» WORK REQUEST:
Only the closing portion of the entries is to be reproduced: the line containing "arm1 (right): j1" through the very last line, exactly as written.

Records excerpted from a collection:
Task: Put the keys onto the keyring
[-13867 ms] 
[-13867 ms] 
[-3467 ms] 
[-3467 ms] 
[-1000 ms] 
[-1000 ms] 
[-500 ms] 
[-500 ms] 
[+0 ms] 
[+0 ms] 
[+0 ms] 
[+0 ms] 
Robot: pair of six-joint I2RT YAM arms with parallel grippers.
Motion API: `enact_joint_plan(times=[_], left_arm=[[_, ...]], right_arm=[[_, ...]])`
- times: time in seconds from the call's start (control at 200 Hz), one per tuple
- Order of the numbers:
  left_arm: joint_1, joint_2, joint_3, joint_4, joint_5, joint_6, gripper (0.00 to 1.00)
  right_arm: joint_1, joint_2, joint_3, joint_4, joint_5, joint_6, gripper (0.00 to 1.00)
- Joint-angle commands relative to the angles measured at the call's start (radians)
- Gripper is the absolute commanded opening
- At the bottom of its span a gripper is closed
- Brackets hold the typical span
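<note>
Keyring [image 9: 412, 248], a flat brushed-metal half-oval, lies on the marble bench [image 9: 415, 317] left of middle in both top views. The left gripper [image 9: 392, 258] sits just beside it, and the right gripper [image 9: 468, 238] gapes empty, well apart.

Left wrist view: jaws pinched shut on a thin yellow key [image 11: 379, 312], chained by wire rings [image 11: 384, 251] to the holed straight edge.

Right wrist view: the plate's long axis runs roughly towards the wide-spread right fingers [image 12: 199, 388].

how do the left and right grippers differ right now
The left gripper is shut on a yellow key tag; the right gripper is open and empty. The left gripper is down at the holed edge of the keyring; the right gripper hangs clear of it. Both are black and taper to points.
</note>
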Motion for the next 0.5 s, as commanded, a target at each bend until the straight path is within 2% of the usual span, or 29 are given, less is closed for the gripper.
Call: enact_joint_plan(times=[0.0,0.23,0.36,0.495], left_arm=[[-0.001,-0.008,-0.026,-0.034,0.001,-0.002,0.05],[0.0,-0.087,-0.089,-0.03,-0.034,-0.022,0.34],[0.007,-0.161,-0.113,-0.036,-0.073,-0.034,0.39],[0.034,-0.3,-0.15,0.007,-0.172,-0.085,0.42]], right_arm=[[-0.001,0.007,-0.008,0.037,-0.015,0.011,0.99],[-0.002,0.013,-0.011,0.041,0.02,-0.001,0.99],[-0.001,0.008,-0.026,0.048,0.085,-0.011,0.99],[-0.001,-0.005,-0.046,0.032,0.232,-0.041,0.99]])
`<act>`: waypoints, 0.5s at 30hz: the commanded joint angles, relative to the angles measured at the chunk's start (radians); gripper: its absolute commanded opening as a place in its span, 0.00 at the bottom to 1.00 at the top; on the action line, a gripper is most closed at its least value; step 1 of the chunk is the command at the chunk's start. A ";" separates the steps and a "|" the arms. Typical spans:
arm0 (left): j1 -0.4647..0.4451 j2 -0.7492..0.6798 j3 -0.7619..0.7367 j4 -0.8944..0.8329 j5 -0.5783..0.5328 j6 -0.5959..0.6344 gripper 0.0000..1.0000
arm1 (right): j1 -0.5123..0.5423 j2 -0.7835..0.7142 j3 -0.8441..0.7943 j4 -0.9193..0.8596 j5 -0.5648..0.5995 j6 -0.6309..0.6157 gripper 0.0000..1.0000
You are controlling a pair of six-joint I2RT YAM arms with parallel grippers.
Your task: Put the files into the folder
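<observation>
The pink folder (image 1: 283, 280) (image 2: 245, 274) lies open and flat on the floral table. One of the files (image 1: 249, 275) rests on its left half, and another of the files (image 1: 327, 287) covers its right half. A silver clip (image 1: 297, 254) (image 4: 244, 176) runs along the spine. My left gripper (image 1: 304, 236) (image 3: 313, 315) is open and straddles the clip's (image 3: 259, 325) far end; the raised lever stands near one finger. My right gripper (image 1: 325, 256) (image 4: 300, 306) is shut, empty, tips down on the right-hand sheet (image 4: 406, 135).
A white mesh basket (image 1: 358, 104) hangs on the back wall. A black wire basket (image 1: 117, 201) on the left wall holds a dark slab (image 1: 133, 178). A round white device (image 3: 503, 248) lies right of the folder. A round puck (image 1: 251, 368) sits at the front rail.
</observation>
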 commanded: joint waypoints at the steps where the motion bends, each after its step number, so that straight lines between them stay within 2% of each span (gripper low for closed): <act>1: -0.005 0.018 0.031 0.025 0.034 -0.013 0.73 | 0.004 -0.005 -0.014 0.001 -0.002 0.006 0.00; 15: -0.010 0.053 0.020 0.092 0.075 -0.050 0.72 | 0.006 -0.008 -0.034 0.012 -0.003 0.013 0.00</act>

» RESULT:
arm1 (right): j1 -0.5123..0.5423 j2 -0.7835..0.7142 j3 -0.8441..0.7943 j4 -0.9193..0.8596 j5 -0.5648..0.5995 j6 -0.6309..0.6157 gripper 0.0000..1.0000
You are controlling a pair of six-joint I2RT YAM arms with parallel grippers.
Your task: Put the files into the folder
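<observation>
The pink folder (image 1: 283, 280) (image 2: 245, 274) lies open and flat on the floral table. One of the files (image 1: 249, 275) rests on its left half, and another of the files (image 1: 327, 287) covers its right half. A silver clip (image 1: 297, 254) (image 4: 244, 176) runs along the spine. My left gripper (image 1: 304, 236) (image 3: 313, 315) is open and straddles the clip's (image 3: 259, 325) far end; the raised lever stands near one finger. My right gripper (image 1: 325, 256) (image 4: 300, 306) is shut, empty, tips down on the right-hand sheet (image 4: 406, 135).
A white mesh basket (image 1: 358, 104) hangs on the back wall. A black wire basket (image 1: 117, 201) on the left wall holds a dark slab (image 1: 133, 178). A round white device (image 3: 503, 248) lies right of the folder. A round puck (image 1: 251, 368) sits at the front rail.
</observation>
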 commanded: joint waypoints at the steps where the motion bends, each after its step number, so that straight lines between them stay within 2% of each span (gripper low for closed): <act>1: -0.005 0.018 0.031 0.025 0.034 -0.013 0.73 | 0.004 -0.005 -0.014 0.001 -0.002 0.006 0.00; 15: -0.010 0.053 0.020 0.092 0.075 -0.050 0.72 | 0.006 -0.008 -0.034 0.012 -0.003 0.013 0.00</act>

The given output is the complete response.